Une situation de flottement qui pourrait se prolonger. Le 7 septembre, dans un courrier adressé aux chefs de partis politiques, résumant leur rencontre de la fin août, à Saint-Denis (Seine-Saint-Denis), Emmanuel Macron a expliqué que le principe d’un débat parlementaire sur la présence française en Afrique était « acté », mais le chef de l’Etat ne s’est pas avancé sur un calendrier. Ce débat aura lieu « à l’automne », a-t-il seulement précisé. A Niamey, c’est par ailleurs en juin qu’a eu lieu la dernière relève de troupes avec, parmi les nouveaux arrivés, des soldats des 2e et 3régiments d’infanterie de marine. Or, les mandats des militaires en opération extérieure sont traditionnellement de trois à quatre mois.

Une situation sécuritaire qui se dégrade rapidement

Le climat est aussi compliqué pour le personnel diplomatique, alors que Paris a décidé de maintenir son ambassadeur à Niamey, Sylvain Itté, contre l’avis de la junte au pouvoir. Face à la montée des tensions et au risque d’être pris pour cibles, les personnels français maintenus au Niger ont été encouragés à vider leurs domiciles. Mais, le 3 septembre, un camion de déménagement, affrété pour récupérer leurs effets personnels et les rapporter à l’ambassade de France, a été arrêté par la police nigérienne, et tout son contenu a été saisi.

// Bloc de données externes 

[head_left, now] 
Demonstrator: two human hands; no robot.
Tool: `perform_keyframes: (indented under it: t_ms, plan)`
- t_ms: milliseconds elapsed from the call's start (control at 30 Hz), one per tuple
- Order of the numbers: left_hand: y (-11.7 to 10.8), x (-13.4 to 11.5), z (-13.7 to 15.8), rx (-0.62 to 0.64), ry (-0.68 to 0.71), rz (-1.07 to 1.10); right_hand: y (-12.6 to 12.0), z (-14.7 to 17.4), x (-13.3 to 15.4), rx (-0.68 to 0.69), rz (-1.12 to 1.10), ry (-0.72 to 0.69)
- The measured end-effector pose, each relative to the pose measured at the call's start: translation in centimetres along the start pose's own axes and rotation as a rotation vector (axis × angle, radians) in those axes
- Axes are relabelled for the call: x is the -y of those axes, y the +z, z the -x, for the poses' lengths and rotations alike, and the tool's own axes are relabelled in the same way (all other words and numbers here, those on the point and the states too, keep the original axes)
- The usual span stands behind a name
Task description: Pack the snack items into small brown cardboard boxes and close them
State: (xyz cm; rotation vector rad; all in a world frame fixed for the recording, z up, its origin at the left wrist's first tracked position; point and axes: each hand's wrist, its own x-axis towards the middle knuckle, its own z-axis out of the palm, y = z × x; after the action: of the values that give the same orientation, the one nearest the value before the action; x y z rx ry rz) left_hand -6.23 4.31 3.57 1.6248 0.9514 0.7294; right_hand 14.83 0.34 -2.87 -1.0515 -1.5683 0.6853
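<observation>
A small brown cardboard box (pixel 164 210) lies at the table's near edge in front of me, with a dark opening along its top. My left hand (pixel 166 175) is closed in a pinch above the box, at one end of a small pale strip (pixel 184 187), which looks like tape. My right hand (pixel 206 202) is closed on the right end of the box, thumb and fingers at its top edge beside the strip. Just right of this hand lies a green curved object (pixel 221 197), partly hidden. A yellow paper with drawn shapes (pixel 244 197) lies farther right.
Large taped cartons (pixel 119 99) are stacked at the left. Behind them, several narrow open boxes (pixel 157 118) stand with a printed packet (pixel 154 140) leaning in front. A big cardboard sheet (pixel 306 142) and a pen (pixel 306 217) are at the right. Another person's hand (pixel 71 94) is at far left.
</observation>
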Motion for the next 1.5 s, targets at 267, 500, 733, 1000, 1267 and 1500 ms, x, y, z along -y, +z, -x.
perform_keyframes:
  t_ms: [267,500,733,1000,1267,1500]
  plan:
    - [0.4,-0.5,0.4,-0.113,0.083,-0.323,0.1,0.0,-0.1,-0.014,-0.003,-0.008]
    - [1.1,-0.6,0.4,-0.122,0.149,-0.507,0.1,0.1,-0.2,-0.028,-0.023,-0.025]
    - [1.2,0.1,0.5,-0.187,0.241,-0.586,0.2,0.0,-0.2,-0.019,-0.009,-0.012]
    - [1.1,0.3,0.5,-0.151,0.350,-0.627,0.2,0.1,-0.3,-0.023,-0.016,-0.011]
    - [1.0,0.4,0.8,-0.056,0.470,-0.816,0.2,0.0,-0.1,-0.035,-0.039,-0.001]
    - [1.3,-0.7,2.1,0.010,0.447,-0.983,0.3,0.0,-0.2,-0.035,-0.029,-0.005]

L’épisode est à l’origine de la diffusion, sur les réseaux sociaux, d’une fausse information, laissant croire que la France utilise des uniformes burkinabés pour des opérations clandestines. Selon des éléments communiqués à la presse française, jeudi, il s’agit en fait d’un seul et unique uniforme qui appartenait à l’attaché de défense adjoint de l’ambassade, en poste au Burkina Faso jusqu’en juin et muté à Niamey au cours de l’été. Il avait été amené à porter cet uniforme pour une cérémonie officielle, selon des images publiées sur les réseaux sociaux.

La situation sécuritaire se dégrade par ailleurs rapidement, à l’est et au nord de Niamey depuis le putsch. Face à la menace d’une éventuelle intervention militaire de la Communauté économique des Etats d’Afrique de l’Ouest, l’armée nigérienne est obligée de retirer certaines forces d’ordinaire affectées à la lutte contre le terrorisme, pour les repositionner sur d’autres fronts. Une dizaine d’attaques djihadistes ont été recensées depuis fin juillet, au cours desquelles 54 civils et 51 militaires nigériens ont été tués. Soit une augmentation de plus de 50 % du nombre de morts en un mois.